Needed from the data below: every line from the one with "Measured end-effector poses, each" up to and including the one with "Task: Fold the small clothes", repeated exactly and with nothing else.

[[ PROVIDED RECORDS, beginning ]]

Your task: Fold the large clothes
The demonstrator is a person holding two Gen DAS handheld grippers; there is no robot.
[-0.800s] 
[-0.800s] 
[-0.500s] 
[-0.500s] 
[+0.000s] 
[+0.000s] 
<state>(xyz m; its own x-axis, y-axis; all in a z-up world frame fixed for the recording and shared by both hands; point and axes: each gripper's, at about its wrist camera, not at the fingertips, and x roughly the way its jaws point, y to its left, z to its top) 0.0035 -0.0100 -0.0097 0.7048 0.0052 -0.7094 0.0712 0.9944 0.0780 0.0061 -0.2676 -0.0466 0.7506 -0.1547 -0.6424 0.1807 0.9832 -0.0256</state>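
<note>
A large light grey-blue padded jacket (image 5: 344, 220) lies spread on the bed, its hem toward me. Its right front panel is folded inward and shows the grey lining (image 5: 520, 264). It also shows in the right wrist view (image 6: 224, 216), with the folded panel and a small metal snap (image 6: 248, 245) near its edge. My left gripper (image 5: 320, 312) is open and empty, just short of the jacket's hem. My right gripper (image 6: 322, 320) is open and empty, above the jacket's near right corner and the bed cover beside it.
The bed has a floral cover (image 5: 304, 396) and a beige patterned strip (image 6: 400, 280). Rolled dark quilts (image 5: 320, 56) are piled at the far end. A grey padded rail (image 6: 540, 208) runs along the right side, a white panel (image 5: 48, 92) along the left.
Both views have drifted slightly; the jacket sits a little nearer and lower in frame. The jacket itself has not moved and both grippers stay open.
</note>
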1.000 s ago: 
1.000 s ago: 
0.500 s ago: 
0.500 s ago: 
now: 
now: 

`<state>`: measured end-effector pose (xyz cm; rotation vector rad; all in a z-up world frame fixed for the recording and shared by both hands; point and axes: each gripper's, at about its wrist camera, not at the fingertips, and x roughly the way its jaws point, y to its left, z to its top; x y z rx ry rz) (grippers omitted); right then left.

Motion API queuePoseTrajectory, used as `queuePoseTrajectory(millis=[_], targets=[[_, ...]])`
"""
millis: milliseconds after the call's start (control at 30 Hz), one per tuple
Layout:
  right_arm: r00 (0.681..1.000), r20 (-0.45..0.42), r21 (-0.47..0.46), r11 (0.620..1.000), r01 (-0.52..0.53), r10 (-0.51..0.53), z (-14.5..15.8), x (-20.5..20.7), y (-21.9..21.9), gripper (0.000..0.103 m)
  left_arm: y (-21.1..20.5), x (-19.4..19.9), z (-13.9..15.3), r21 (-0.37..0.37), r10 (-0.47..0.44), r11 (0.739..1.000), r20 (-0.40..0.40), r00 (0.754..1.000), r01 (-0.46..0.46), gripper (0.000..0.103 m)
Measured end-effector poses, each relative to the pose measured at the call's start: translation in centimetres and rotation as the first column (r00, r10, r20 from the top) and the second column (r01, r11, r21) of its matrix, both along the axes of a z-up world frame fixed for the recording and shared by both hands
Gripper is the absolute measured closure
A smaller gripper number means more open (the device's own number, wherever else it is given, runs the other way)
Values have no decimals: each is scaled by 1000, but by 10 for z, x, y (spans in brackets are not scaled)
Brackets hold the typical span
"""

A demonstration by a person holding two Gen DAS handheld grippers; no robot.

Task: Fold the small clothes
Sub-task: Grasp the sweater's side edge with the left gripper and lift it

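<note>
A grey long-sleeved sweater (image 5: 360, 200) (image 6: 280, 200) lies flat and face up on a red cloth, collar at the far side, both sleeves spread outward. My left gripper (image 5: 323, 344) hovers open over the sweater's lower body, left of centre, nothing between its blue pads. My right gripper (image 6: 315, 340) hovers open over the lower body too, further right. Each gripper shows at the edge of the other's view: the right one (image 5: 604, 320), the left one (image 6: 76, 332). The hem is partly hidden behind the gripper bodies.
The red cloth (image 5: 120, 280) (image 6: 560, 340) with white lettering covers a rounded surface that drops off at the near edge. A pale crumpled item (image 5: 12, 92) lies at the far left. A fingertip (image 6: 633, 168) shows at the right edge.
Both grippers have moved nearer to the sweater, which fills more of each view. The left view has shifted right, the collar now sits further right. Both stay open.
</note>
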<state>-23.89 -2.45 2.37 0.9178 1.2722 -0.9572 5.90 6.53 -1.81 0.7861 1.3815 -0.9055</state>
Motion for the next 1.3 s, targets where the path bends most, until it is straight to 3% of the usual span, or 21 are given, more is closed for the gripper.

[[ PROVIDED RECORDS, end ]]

### RESPONSE BOX
Measured end-effector poses, each relative to the pose measured at the call's start: translation in centimetres and rotation as the first column (r00, r10, r20 from the top) and the second column (r01, r11, r21) of its matrix, both along the axes of a z-up world frame fixed for the recording and shared by both hands
Gripper is the absolute measured closure
A smaller gripper number means more open (the device's own number, wherever else it is given, runs the other way)
Values have no decimals: each is scaled by 1000, but by 10 for z, x, y (spans in brackets are not scaled)
Brackets hold the typical span
"""

A demonstration by a person holding two Gen DAS handheld grippers; no robot.

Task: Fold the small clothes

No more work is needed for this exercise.